◆ PROBLEM DETAILS: Report how many lines in the following entries contain "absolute". Nothing else should be given.

◆ RECORDS FOR PROCESSING:
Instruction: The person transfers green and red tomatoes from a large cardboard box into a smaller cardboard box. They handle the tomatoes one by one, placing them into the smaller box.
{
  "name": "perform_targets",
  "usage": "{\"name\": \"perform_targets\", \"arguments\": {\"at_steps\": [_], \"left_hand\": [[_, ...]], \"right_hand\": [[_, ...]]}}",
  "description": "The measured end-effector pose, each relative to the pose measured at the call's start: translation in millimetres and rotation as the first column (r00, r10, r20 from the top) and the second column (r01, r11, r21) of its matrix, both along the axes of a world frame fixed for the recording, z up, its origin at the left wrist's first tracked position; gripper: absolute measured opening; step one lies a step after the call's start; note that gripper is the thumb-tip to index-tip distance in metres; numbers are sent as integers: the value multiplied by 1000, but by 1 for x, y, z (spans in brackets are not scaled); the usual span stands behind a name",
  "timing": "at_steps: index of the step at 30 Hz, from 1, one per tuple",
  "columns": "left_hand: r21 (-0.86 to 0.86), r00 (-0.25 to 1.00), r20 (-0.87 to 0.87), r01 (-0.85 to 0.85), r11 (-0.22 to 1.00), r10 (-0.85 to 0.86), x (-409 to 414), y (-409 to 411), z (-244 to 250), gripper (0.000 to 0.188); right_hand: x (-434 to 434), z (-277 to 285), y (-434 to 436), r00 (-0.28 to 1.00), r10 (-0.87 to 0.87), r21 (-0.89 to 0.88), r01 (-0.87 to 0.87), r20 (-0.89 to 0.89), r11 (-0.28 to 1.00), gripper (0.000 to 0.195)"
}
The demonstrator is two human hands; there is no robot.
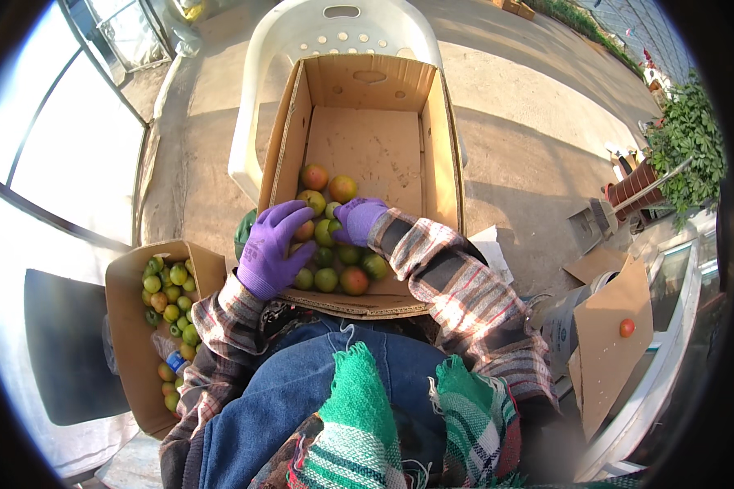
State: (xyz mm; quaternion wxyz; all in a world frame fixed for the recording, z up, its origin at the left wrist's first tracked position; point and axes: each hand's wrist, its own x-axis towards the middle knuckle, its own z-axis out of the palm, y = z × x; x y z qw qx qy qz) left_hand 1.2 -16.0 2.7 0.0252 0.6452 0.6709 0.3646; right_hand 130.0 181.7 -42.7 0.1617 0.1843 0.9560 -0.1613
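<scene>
A deep cardboard box (pixel 367 140) stands before me, with green and reddish tomatoes (pixel 325 279) gathered at its near left. My left hand (pixel 275 247), in a purple knit glove, is at the box's left side. Its fingers and thumb are spread around a pinkish tomato (pixel 304 231), with no clear grip on it. My right hand (pixel 361 221), gloved alike, reaches in from the right with fingers bent down among the tomatoes. A small green tomato (pixel 335 227) shows at its fingertips; whether they grip it is hidden.
The box rests on a white plastic chair (pixel 244 140). To my left, another cardboard box (pixel 122 330) holds many tomatoes and a bottle with a blue label (pixel 176 360). At right, one red tomato (pixel 627 328) lies on a cardboard flap (pixel 608 360); a dustpan (pixel 584 226) stands beyond.
</scene>
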Motion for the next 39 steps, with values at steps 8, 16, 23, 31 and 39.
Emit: {"name": "perform_targets", "arguments": {"at_steps": [8, 16, 23, 31, 39], "left_hand": [[204, 764, 558, -504, 839, 323, -93, -76, -35, 40], [-46, 548, 441, -777, 628, 711, -220, -196, -156, 46], [-647, 462, -131, -710, 277, 877, -242, -273, -287, 76], [-783, 596, -125, -550, 290, 793, -212, -252, -284, 58], [-795, 608, -142, -540, 276, 781, -203, -258, -284, 54]], "right_hand": [[4, 3, -1, 999, -1, -33, 0, -51, 999, 44], [3, -5, 1, 999, 21, -9, -21, -38, 1000, 50], [1, 6, -3, 999, -13, -52, 11, -39, 999, 44], [3, 1, 1, 1000, 17, -28, -17, -23, 999, 50], [2, -5, 2, 999, 18, -27, -19, -43, 999, 49]]}}
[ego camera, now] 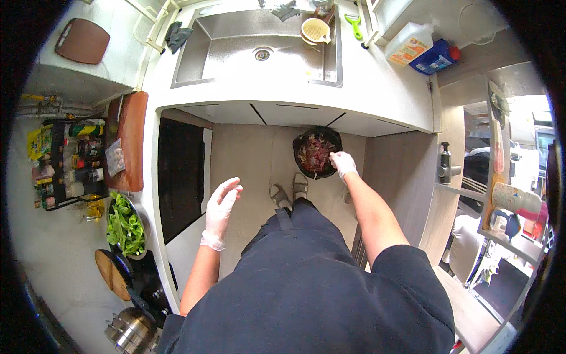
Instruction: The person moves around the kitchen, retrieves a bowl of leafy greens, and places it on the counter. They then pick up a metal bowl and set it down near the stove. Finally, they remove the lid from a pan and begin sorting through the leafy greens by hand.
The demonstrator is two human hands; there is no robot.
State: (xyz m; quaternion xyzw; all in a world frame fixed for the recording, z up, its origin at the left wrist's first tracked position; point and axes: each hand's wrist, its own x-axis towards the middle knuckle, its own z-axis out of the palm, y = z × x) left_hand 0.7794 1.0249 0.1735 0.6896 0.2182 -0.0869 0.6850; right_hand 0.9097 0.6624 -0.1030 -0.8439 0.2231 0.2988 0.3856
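Observation:
My left hand (223,205), in a clear plastic glove, hangs in the air over the floor with thumb and fingers apart and nothing in it. My right hand (342,163), gloved the same way, is at the right rim of a round bin with a black liner (299,162). Its fingers are bent inward over the bin; whether they pinch anything is too small to tell. Reddish and pale scraps (317,152) fill the bin's middle. The bin stands on the floor just beyond my sandals (300,183).
Ahead is a steel sink (239,55) holding a yellow strainer (315,30), with a green peeler (354,26) beside it. Leafy greens (124,225) lie in a bowl on the left counter, near a wooden cutting board (131,141) and a lidded pan (112,273). A cabinet panel (393,186) borders my right side.

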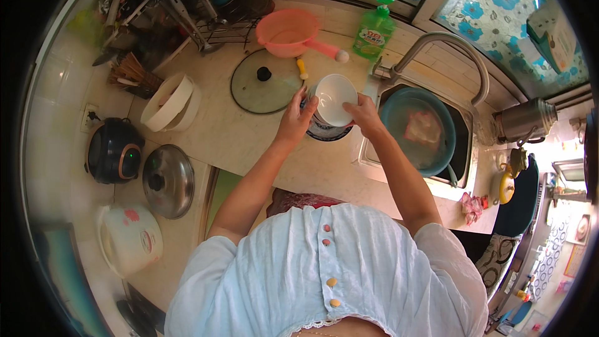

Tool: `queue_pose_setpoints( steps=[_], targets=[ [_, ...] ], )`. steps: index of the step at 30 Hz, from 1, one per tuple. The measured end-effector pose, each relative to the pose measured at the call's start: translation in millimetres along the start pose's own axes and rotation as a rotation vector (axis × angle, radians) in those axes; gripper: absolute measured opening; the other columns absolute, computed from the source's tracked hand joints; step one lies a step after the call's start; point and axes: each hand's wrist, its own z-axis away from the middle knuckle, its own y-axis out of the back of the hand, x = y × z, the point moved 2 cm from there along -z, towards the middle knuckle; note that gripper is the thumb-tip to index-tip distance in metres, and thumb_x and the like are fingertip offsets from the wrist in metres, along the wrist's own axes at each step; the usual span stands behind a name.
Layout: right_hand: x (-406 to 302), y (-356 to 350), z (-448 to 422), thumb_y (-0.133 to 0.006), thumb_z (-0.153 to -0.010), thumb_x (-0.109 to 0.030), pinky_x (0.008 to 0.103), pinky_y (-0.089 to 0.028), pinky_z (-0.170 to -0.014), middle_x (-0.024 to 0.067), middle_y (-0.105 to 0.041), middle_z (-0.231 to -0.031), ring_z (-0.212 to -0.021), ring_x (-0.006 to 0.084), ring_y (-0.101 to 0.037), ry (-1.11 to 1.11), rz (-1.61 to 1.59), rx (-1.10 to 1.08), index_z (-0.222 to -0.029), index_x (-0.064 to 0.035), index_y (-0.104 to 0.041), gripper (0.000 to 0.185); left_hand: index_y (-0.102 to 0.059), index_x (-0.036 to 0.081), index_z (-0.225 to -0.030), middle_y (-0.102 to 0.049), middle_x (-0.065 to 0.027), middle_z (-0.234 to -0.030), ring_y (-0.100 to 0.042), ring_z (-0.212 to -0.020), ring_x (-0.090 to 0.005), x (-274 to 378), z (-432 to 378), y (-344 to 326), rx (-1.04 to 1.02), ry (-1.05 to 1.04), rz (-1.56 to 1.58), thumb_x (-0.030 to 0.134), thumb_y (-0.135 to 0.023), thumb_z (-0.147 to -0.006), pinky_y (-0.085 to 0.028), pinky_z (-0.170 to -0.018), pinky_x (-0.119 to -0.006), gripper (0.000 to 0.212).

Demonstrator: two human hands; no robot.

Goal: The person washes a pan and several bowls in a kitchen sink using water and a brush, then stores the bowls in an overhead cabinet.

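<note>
A white bowl point(335, 96) is tilted over the counter, its glossy inside turned towards me. My left hand point(295, 117) grips its left side, thumb along the outer wall. From the right, my right hand point(366, 114) holds the bowl with the thumb over its rim. Below it, a blue-and-white patterned dish point(327, 132) shows in part. Whether the bowl touches that dish, or has others nested under it, I cannot tell. Near my left hand lies a round glass lid point(252, 93) with a black knob; a small yellow-handled tool point(302, 69) is at its edge.
Right of my hands, a metal sink point(463, 150) holds a blue basin point(451, 126) of water with a pinkish cloth point(422, 127), under a curved faucet point(435, 36). Behind stand a pink ladle point(285, 32) and a green soap bottle point(374, 32). White bowls point(168, 103) sit left.
</note>
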Motion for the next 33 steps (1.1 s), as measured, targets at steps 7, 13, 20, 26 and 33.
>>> queue_pose_setpoints(
  steps=[7, 13, 20, 26, 33],
  targets=[
    [-7, 10, 22, -0.052, -0.082, -0.012, 0.0307, -0.054, -0.053, 0.0121, -0.055, -0.097, -0.076, 0.0179, -0.058, 0.106, -0.252, 0.153, -0.111, 0.0013, -0.044, 0.032, -0.017, -0.005, -0.133, -0.037, -0.0177, -0.126, -0.05, -0.104, -0.0245, 26, 1, -42, -0.127, -0.088, 0.192, 0.037, -0.064, -0.075, -0.053, -0.067, -0.027, 0.085],
    [-3, 63, 44, -0.049, -0.085, -0.012, 0.0299, -0.056, -0.055, 0.0162, -0.053, -0.108, -0.082, 0.0243, -0.06, -0.022, -0.573, 0.193, -0.116, 0.0009, -0.041, 0.035, -0.019, -0.003, -0.133, -0.033, -0.0216, -0.13, -0.052, -0.103, -0.0263, 62, -3, -75, -0.338, -0.219, 0.074, 0.036, -0.062, -0.079, -0.047, -0.082, -0.033, 0.08],
    [41, 97, 44, -0.045, -0.088, -0.022, 0.0231, -0.053, -0.053, 0.0244, -0.045, -0.119, -0.072, 0.0268, -0.06, 0.11, -1.636, -0.402, -0.126, -0.0025, -0.036, 0.044, -0.023, 0.005, -0.134, -0.035, -0.0178, -0.131, -0.056, -0.095, -0.0227, 62, -2, -116, -0.398, -0.155, 0.179, 0.032, -0.058, -0.083, -0.047, -0.079, -0.029, 0.068],
    [38, 118, 60, -0.044, -0.087, -0.021, 0.0205, -0.05, -0.049, 0.0277, -0.046, -0.118, -0.068, 0.0262, -0.057, 0.195, -1.681, -0.377, -0.125, -0.0007, -0.037, 0.043, -0.026, 0.003, -0.133, -0.038, -0.0164, -0.13, -0.057, -0.091, -0.0167, 67, 3, -149, -0.492, -0.18, 0.176, 0.03, -0.057, -0.084, -0.045, -0.078, -0.027, 0.064],
    [36, 128, 60, -0.046, -0.086, -0.025, 0.0212, -0.052, -0.049, 0.0255, -0.051, -0.111, -0.066, 0.0213, -0.059, 0.238, -1.569, -0.334, -0.122, -0.005, -0.041, 0.041, -0.028, 0.002, -0.132, -0.039, -0.0138, -0.129, -0.058, -0.09, -0.0148, 73, 4, -160, -0.53, -0.192, 0.18, 0.024, -0.057, -0.085, -0.045, -0.079, -0.027, 0.059]
  ],
)
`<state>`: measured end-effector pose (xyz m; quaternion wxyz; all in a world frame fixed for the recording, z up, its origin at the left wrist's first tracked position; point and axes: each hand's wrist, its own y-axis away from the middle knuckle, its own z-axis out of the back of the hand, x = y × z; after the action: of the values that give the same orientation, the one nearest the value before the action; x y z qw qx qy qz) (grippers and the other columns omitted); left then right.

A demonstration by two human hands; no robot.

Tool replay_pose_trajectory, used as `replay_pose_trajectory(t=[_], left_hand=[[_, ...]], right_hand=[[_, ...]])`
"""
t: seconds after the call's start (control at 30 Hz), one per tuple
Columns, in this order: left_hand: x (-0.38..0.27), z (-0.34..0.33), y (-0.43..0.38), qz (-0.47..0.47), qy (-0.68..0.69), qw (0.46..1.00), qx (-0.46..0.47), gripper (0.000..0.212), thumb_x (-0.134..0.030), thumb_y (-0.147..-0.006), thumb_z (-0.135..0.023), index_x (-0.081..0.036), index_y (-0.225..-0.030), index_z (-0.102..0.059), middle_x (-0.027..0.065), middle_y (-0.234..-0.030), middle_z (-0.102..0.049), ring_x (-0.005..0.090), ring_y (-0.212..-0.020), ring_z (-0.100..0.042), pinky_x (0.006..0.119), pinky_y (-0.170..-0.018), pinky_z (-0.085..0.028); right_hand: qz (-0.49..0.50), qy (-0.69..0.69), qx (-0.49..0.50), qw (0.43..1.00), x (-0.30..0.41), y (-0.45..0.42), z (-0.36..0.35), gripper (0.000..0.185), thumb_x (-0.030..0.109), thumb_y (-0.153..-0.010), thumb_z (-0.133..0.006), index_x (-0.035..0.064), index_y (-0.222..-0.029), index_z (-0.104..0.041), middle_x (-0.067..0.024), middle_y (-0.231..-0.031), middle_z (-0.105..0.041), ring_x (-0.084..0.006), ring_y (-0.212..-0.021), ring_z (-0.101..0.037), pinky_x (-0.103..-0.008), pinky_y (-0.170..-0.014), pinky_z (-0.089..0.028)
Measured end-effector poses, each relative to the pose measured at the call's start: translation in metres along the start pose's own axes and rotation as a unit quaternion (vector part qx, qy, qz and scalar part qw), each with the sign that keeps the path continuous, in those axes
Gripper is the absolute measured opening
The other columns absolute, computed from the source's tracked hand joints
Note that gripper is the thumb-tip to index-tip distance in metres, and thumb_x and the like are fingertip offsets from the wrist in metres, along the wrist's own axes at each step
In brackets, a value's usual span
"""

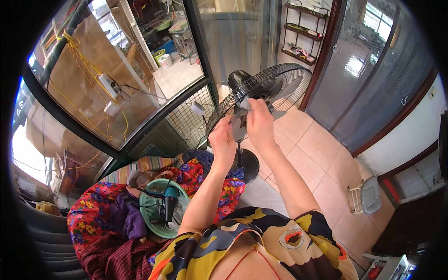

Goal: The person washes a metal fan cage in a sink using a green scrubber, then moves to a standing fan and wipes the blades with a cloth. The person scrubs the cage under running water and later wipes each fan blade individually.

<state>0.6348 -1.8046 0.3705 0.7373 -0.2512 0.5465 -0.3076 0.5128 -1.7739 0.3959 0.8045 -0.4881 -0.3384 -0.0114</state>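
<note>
A black pedestal fan (pixel 276 75) stands in front of me, its wire grille tilted and its blades exposed on the near side. My left hand (pixel 223 136) pinches the edge of a translucent grey fan blade (pixel 239 131). Close by on the right, my right hand (pixel 260 122) has its fingers closed on a small pale piece, perhaps a cloth (pixel 245 104), against the blade near the hub. My fingers partly hide the blade and the piece. Behind the grille sits the black motor housing (pixel 239 75), and the round base (pixel 250 166) rests on the floor below.
A green plastic basket (pixel 145 206) with a hair dryer (pixel 170 203) stands on floral fabric (pixel 85 217) at lower left. A power strip (pixel 107 85) hangs beside the window. A small folding stool (pixel 370 196) is on the tiled floor (pixel 318 161), right. Wall shelves (pixel 302 31) stand behind.
</note>
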Motion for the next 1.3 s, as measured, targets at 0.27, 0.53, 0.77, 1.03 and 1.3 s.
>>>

◆ OUTPUT BELOW: 4